Confidence is calculated as Pa-Pi value.

P_a(probability "to be active") estimates the chance that the studied amino acid substitution in is belonging to the class of pathogenic variants (resembles the structures of molecules, which are the most typical in a sub-set of "actives" in PASS training set). We may consider the relation of the appropriate amino acid substitution with pathogenicity as its activity.

P_i(probability "to be inactive") estimates the chance that the studied amino acid substitution is belonging to the class of amino acid substitutions which don not cause pathogenicity (resembles the structures of molecules, which are the most typical in a sub-set of "inactives" in PASS training set).

IAP (Invariant Accuracy of Prediction) is the average accuracy of prediction that is obtained for the whole PASS training set in leave-one-out cross-validation procedure.

IAP equals numerically to ROC AUC

Leave-one-out cross-validation (LOO CV) procedure is performed using the whole PASS training set for validation of prediction quality. The prediction result is compared with known experimental data for the studied amino acid substitutions. The procedure is repeated for all amino acid substitutions from the PASS training set; then the average Invariant Accuracy of Prediction (IAP=1-IEP) values are calculated for each biological activity.

Only activities with P_a> P_i considered as possible for a particular amino acid substitution (Confidence >0).

It is necessary to remember that probability P_afirst of all reflects the similarity of molecule under prediction with the structures of molecules, which are the most typical in a sub-set of "actives" in the training set. Therefore, usually there is no direct correlation between the P_avalues and quantitative characteristics of pathogenicity.

Even active and potent amino acid sequences, whose sequences is not typical to the sequences of "actives" from the training set, may obtain a low P_avalue and even P_a< P_i during the prediction. This is clear from the way how the functions P_a(B) and P_i(B) are constructed: the values P_afor "actives" and P_i for "inactives" are distributed fully uniformly. Taking this into account, the following interpretation of prediction results is possible.

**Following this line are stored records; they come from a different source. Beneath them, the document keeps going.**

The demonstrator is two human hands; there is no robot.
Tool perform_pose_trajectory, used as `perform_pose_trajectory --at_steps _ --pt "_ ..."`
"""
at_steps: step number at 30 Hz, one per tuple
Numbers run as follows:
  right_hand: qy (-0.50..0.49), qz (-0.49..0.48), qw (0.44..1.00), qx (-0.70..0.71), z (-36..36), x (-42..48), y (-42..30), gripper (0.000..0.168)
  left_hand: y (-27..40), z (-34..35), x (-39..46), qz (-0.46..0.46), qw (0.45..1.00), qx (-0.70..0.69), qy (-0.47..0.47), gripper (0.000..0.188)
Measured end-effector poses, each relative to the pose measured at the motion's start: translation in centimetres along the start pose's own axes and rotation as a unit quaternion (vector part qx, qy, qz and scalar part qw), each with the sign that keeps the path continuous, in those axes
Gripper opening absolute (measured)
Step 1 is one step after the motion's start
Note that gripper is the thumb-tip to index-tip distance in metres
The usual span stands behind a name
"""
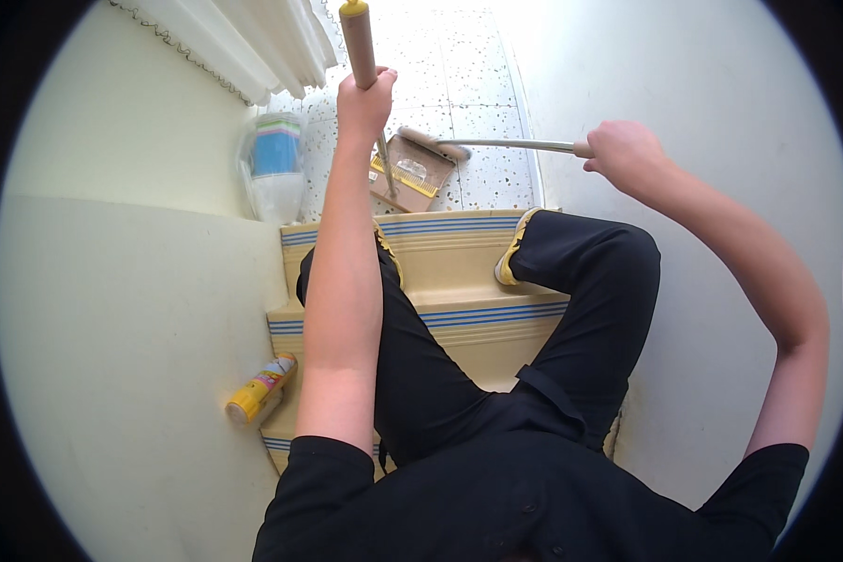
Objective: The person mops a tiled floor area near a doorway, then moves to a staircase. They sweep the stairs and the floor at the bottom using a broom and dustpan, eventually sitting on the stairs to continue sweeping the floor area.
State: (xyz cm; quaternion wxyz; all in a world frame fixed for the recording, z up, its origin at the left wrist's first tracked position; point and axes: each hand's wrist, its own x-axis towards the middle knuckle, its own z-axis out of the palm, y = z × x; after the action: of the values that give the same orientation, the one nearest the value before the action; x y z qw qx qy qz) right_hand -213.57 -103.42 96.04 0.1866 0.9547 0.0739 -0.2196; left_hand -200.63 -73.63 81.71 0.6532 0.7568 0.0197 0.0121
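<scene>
My left hand is closed around the upright handle of a long-handled dustpan. The dustpan rests on the speckled floor at the foot of the stairs, with a yellow comb-toothed strip across it. In my right hand is the pole of a broom, which slants in from the right. The broom head lies along the dustpan's far edge, its bristles close to the lip. My left forearm hides part of the steps.
Beige steps with blue stripes lead down to the terrazzo floor. A yellow canister lies against the left wall. Beside the bottom step stands a plastic-wrapped blue and white object, under a white curtain. Walls flank both sides.
</scene>
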Motion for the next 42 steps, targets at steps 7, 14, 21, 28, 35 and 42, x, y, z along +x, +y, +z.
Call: perform_pose_trajectory --at_steps 7,14,21,28,35,42 --pt "0.024 0.049 0.998 -0.04 -2.9 0.3 4.9 0.031 -0.8 -0.2 0.6 0.001 1.0 -0.019 -0.011 0.03" --pt "0.082 0.069 0.992 -0.063 -1.9 3.2 5.9 0.018 -0.5 -0.2 0.4 -0.012 1.0 -0.026 -0.008 0.031" --pt "0.023 0.016 1.0 0.008 3.7 6.0 3.0 0.013 -0.6 0.3 0.6 0.001 1.0 -0.011 -0.005 0.033" --pt "-0.08 -0.003 0.996 0.035 0.0 2.4 0.6 0.036 -0.3 0.5 0.6 0.019 0.999 -0.037 0.011 0.027" --pt "-0.095 0.073 0.99 0.067 -1.1 0.7 3.5 0.045 -0.4 0.6 1.0 0.003 0.999 -0.04 0.008 0.037" --pt "-0.039 0.114 0.992 0.036 -2.2 -0.8 5.0 0.043 -0.3 -1.6 1.6 0.036 0.992 -0.095 0.078 0.033"
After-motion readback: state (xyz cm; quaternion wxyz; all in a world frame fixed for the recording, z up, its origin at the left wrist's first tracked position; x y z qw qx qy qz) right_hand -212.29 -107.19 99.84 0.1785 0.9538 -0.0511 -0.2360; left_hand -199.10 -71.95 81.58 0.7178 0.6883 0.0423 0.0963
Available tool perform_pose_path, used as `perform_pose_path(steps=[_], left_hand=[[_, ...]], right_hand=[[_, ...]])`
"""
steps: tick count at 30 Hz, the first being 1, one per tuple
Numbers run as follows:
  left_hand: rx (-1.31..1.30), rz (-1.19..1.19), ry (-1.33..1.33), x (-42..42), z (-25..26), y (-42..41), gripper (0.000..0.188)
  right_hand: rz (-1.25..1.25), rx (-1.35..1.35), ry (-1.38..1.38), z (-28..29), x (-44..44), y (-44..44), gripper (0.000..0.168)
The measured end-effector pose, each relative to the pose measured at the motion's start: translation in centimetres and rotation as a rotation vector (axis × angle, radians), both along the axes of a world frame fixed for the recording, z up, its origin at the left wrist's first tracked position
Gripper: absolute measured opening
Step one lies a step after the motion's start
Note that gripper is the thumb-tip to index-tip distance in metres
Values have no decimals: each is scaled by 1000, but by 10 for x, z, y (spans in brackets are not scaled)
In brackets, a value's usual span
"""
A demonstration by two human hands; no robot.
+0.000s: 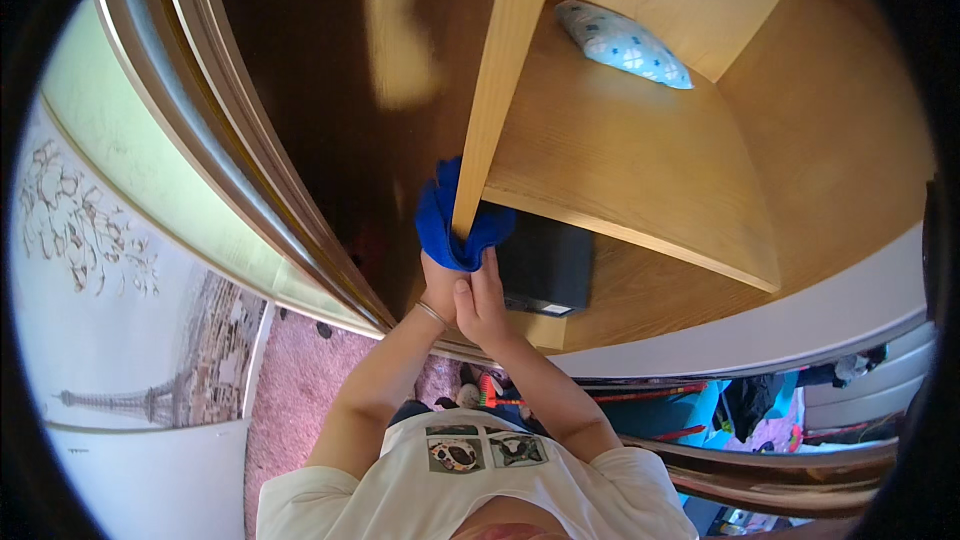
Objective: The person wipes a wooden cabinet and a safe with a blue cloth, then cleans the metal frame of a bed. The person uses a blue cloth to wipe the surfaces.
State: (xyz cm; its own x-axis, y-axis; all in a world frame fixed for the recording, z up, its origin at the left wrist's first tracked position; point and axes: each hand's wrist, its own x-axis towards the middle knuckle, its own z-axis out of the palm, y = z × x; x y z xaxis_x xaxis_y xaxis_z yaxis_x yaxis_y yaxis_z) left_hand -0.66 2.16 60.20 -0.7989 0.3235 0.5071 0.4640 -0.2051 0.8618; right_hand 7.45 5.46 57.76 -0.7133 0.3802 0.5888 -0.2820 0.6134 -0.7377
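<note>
A blue cloth (437,229) is folded around the lower end of the upright wooden divider (501,75), covering both its sides. My left hand (442,286), with a thin bracelet at the wrist, presses the cloth from the left; its fingers are hidden by the fabric. On the right side, my right hand (480,307) holds the cloth with the fingers pointing up, some of them behind it. The two hands touch near the thumbs. Just right of them, a black box (547,259) with a small white label sits in the lower compartment.
A wooden shelf (637,157) juts right from the divider, bearing a light-blue patterned pillow (626,45). Metal-edged sliding door frames (247,165) curve along the left, near a panel printed with a tower (150,401). A pink carpet (300,390) lies below.
</note>
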Motion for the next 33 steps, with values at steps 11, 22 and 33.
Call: perform_pose_path(steps=[11, 22, 33], left_hand=[[-231, 448, 976, -6, 129, 12, 43], [672, -1490, -854, 65, 136, 73, 35], [-4, -779, 343, 80, 157, 63, 34]], right_hand=[[-263, 296, 376, 121, 11, 13, 59], [-653, 508, 584, 113, 67, 39, 51], [-686, 233, 469, 131, 85, 67, 63]])
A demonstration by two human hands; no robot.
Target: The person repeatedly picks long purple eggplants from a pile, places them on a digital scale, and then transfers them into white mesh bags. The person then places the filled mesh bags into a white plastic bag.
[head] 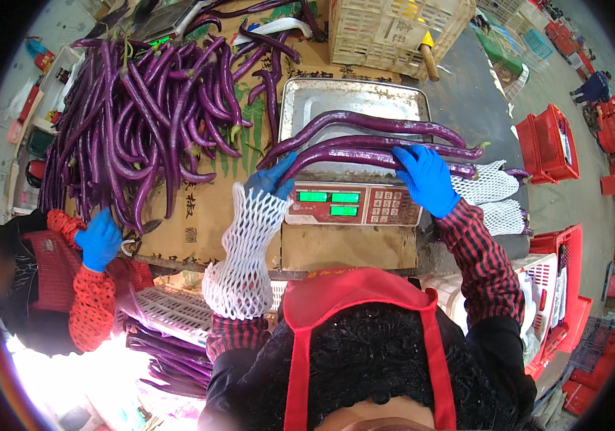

If, for instance, P_avalue equals to 0.9, then for 90% of "actives" from the training set the B values are less than for this compound, and only for 10% of "actives" this value is higher. If we decline the suggestion that this compound is active, we will make a wrong decision with probability 0.9.

In case if P_avalue is less than 0.5, but P_a> P_i, then for more than half of "actives" from the training set the B values are higher than for this compound. If we decline the suggestion that this compound is active, we will make a wrong decision with probability less than 0.5. In such case the probability to confirm this kind of activity in the experiment is small, but it will be confirmed more than 50% chances that this structure has a high novelty.

If it appears that the structure under prediction contains a few new MNA descriptors (in comparison with the descriptors from the compounds of the training set), then the structure has low similarity with any structure from the training set, and the results of prediction should be considered as very rough estimates.

Based on these criteria, one may choose which activities have to be tested for the studied compounds on the basis of compromise between the novelty and the risk to obtain the negative result in experimental testing.